Una uscita che il post di Munafò analizzava nel dettaglio per mostrare i costrutti retorici tipici della comunicazione salviniana, che tanti successi elettorali e social gli hanno garantito. Il titolo del post è quello che più di tutti fece infuriare il leghista: “Per Matteo Salvini se sei nero e ti ammazzano è un po' colpa tua”.

 

«[Salvini] tira fuori una dichiarazione semplicemente oscena – scriveva Munafò nel 2016 - costruita con una struttura retorica ben nota. Che punta a colpevolizzare in maniera indiretta e subdola la vittima.

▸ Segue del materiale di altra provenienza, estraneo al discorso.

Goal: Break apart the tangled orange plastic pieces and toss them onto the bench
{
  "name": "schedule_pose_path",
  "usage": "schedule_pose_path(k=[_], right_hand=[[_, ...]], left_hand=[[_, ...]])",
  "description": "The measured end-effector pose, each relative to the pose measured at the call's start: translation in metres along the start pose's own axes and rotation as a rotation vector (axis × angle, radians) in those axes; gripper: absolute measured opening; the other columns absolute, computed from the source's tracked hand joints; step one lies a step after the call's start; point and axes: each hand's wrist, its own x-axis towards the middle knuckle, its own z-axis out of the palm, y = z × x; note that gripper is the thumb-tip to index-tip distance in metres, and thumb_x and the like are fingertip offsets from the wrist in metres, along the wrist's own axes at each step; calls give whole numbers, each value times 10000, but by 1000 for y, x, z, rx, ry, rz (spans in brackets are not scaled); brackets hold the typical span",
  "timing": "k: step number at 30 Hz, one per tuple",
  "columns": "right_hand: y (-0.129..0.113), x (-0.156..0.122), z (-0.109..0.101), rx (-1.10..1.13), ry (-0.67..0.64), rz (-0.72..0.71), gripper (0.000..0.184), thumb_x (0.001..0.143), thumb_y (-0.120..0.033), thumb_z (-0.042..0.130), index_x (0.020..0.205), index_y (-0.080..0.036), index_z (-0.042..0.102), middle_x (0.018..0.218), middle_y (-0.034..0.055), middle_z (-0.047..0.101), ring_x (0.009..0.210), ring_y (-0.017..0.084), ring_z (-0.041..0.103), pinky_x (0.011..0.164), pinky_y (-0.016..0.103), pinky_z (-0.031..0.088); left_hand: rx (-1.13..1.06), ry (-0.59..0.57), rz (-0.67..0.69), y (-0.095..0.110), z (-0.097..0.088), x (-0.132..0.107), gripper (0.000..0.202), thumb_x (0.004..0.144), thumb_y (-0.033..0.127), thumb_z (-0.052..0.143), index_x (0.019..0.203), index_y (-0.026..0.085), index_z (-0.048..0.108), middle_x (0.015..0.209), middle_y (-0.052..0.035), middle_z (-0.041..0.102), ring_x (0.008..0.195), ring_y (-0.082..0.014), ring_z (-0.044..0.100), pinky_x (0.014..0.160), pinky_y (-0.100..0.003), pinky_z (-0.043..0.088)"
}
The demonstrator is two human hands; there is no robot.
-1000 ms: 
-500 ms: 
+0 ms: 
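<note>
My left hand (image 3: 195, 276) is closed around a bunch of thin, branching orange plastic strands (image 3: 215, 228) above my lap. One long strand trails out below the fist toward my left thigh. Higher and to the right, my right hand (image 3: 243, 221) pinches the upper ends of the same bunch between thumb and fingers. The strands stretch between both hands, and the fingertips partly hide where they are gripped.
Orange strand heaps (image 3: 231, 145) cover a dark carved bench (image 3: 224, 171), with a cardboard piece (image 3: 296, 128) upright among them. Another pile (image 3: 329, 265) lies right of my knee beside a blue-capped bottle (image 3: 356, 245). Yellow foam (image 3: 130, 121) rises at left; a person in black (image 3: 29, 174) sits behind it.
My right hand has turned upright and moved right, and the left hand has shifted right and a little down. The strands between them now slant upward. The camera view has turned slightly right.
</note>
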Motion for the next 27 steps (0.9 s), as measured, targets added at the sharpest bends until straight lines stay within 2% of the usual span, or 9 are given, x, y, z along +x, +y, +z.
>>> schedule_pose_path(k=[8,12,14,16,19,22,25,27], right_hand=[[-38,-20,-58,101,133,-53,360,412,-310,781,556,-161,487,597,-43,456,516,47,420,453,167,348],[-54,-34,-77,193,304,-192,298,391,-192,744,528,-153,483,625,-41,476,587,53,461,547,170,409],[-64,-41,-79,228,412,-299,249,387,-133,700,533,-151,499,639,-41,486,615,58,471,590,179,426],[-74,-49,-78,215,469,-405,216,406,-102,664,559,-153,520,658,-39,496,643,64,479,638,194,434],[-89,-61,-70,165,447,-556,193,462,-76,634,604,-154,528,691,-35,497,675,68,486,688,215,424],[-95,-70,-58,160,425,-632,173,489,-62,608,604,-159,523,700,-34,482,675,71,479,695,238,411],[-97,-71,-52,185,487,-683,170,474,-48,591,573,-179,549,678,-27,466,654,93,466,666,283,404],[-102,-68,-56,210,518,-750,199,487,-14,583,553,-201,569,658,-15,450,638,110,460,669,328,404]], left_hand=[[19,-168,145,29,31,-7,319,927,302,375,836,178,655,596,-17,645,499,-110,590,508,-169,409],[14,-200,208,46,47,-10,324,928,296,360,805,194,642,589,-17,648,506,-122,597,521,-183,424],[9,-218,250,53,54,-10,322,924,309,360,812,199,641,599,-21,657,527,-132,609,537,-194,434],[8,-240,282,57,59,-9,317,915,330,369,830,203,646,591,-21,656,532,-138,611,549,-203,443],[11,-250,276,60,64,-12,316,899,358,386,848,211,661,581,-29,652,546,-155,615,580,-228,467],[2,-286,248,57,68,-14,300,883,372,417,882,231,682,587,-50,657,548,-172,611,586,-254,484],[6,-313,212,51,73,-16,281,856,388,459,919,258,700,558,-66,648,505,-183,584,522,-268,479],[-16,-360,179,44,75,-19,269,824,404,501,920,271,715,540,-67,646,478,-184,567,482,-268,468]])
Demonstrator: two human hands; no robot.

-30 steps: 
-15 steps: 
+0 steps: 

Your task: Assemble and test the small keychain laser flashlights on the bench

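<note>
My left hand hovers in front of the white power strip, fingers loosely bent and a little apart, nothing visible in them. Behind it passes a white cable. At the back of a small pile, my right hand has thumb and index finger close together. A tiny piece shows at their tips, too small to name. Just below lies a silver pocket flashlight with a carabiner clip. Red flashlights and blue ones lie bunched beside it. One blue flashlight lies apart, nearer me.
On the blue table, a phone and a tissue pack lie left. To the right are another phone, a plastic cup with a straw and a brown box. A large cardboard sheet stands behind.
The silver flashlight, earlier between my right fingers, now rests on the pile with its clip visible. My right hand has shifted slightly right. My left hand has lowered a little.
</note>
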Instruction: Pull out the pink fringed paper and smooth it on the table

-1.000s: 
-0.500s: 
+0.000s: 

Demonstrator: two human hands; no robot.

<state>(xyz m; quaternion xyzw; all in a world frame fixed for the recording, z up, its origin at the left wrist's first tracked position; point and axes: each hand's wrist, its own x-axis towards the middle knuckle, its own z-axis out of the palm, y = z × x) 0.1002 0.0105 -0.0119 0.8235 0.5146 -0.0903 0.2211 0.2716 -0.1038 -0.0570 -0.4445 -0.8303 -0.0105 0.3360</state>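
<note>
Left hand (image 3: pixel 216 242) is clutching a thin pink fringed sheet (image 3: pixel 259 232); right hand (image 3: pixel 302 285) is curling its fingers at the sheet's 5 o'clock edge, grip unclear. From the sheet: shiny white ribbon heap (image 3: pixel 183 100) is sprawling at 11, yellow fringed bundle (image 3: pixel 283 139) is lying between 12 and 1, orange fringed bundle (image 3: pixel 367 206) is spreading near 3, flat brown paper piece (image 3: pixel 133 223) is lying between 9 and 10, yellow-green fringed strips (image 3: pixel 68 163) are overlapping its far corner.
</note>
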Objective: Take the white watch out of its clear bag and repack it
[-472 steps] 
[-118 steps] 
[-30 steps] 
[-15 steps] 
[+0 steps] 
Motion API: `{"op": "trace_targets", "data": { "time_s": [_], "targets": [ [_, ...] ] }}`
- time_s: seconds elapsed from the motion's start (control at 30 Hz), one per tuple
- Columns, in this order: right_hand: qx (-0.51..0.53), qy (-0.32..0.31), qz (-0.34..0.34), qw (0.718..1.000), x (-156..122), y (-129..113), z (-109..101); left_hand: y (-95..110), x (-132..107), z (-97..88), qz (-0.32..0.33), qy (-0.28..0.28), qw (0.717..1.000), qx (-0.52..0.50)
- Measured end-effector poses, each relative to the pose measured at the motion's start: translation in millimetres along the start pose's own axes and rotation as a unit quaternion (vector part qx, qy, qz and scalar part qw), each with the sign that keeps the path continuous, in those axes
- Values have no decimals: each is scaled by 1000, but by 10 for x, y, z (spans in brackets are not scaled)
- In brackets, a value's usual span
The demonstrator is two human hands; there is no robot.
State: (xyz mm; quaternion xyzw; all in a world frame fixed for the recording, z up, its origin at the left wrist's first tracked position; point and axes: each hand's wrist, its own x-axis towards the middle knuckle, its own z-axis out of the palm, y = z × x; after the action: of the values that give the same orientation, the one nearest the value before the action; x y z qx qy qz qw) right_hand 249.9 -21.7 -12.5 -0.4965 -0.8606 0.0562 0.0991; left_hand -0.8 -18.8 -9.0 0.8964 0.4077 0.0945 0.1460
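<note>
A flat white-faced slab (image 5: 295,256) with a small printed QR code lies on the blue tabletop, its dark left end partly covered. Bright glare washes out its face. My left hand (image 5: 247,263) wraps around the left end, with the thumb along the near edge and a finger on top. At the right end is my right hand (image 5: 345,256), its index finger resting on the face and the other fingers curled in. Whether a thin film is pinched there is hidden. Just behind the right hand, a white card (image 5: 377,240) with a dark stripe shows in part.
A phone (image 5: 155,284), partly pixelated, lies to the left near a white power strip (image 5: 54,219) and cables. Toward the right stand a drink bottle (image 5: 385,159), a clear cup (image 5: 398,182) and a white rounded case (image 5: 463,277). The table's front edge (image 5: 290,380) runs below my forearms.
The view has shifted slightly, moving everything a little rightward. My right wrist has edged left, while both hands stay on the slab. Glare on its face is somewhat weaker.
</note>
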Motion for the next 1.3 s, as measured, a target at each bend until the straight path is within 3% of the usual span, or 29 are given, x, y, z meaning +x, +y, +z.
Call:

Prima ti riscalda segnalando che non importa il colore della pelle (bravo), che chi sbaglia deve pagare (giusto). Poi ti spara il classico "ma", in cui ti ricorda che se Emmanuel non fosse venuto in Italia allora sarebbe ancora vivo. Di più, ti appiccica l'etichetta di immigrato clandestino, anzi di invasore, glissando su piccoli dettagli irrilevanti quali la tua storia personale che parla di una fuga da Boko Haram e di figli ammazzati».

 

Per la cronaca, nel 2017 la vicenda giudiziaria intorno all'omicidio di Namdi si chiude con la condanna di Mancini a quattro anni di domiciliari per omicidio preterintenzionale con l'aggravante razziale.

 

Salvini decide di querelare il nostro giornale, annunciandolo sui social e alimentando una serie di attacchi anche personali verso il nostro collega. La giustizia fa il suo corso: il pm nel 2020 chiede l'archiviazione ma il leghista si oppone e, nei giorni scorsi, il Gip accogliendo la tesi degli avvocati difensori Paolo Mazzà e Clara Gabrielli conferma e chiude definitivamente la vicenda, dando sostanzialmente ragione all'Espresso.

 

«La plausibilità logica dei suddetti approcci interpretativi, radicalmente tra loro divergenti per contenuti e finalità di lettura mediatica – si legge nell'ordinanza - discende proprio dall'ambivalenza espressiva del testo del post Fàcebook [di Salvini ndr] e dall'assenza di un inequivoco raccordo logico tra l'espressione di cordoglio, apprezzata dall'indagato come farisaica, ed il messaggio politico. Di tale equivocità lessicale non può certamente rispondere il giornalista', avendo costui non incongruamente interpretato il messaggio e non avendone dolosamente alterato il senso. Da ciò discende che la condotta dell'autore dello scritto censurato deve ritenersi scriminata dalla esimente del legittimo esercizio del diritto di critica, tenuto conto della dimensione pubblica del destinatario (e della maggiore tolleranza accettata con riguardo alla critica investente l'ambito politico), del rispetto del limite della continenza espositiva e della sicura rilevanza mediatica della tematica trattata».

 

Il leader leghista, impegnato in questi mesi nel sostenere un referendum per migliorare la giustizia italiana, ha insomma per 5 anni ingolfato la stessa con una querela incongrua.

 

Le strategie comunicative di Salvini negli anni non sono cambiate e questa ordinanza arriva un mese dopo delle sue dichiarazioni dedicate a un altro caso, la morte a Voghera del 39enne marocchino Youns El Boussettaoui in seguito a un colpo di pistola sparato dall'assessore leghista alla sicurezza Massimo Adriatici (al momento ai domiciliari per eccesso colposo di legittima difesa).

 

Anche in questo caso Salvini prova a scaricare le colpe sulla vittima, segnalando i suoi precedenti penali e assolvendo di fatto il collega di partito. «È stata legittima difesa – ha commentato Matteo Salvini - È partito un colpo che purtroppo ha ucciso un cittadino straniero che, secondo quanto trapela, è già noto in città e alle forze dell'ordine per violenze, aggressioni, addirittura atti osceni in luogo pubblico».

 

Oggi come nel 2016 per il leghista, insomma, la colpa è sempre un po' di quello che muore.